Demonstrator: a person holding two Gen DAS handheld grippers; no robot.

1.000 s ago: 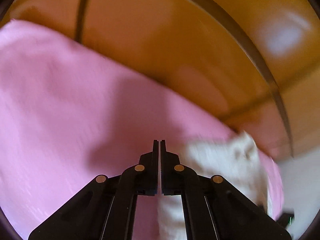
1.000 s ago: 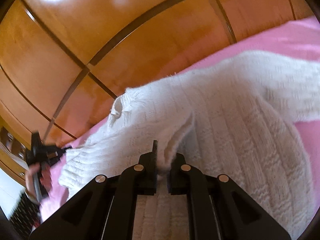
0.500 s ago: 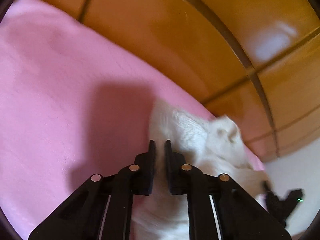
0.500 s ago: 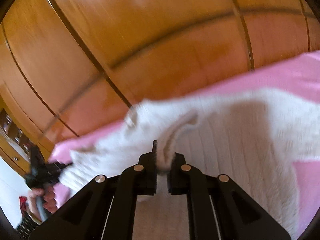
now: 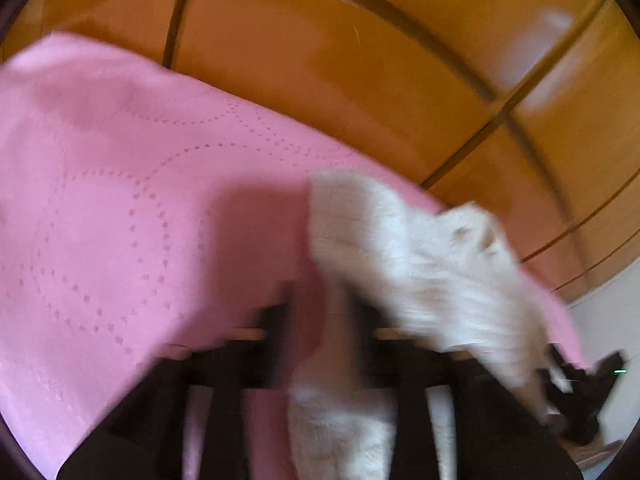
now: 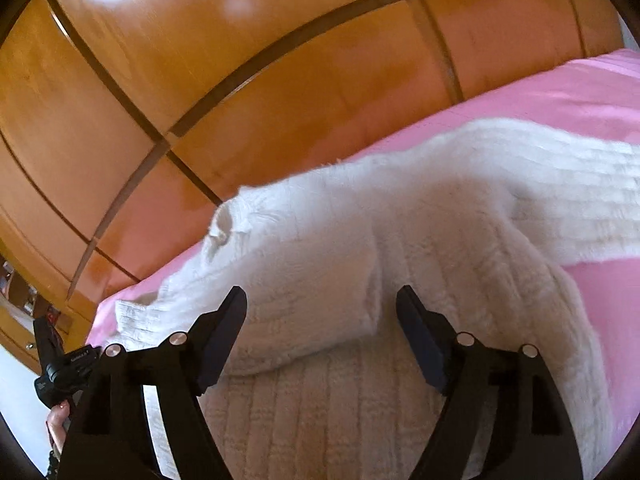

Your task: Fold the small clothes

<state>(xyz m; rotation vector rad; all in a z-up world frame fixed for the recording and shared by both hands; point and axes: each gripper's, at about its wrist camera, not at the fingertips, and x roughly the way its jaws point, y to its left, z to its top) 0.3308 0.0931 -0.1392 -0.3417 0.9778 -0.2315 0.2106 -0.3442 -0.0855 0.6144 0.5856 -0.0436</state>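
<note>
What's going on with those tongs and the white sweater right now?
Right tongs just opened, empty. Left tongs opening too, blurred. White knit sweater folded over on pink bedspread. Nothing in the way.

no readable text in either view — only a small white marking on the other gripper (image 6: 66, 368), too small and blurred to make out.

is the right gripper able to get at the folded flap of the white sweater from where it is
Probably yes: the right gripper has just opened and the flap of the white sweater lies directly between its spread jaws on the pink bedspread, nothing blocking.
</note>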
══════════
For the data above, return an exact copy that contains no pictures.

Demonstrator: a person holding two Gen DAS handheld grippers; no robot.

1.000 s ago: 
1.000 s ago: 
0.500 s ago: 
0.500 s ago: 
now: 
now: 

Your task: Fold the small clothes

<state>(xyz m; rotation vector rad; all in a z-up world frame fixed for the recording and shared by both hands; point and axes: each gripper's, at about its wrist camera, not at the fingertips, and x roughly the way its jaws point, y to its left, z to its top) 0.3308 0.0931 -0.1392 -0.3417 0.9778 -0.2315 0.2106 -0.3442 -0.0855 0.6144 0.5856 -0.0436</state>
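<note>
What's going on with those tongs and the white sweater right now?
Right tongs just opened, empty. Left tongs opening too, blurred. White knit sweater folded over on pink bedspread. Nothing in the way.

no readable text in either view — only a small white marking on the other gripper (image 6: 66, 368), too small and blurred to make out.

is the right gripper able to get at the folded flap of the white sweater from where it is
Probably yes: the right gripper has just opened and the flap of the white sweater lies directly between its spread jaws on the pink bedspread, nothing blocking.
</note>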

This exercise has now been fully answered.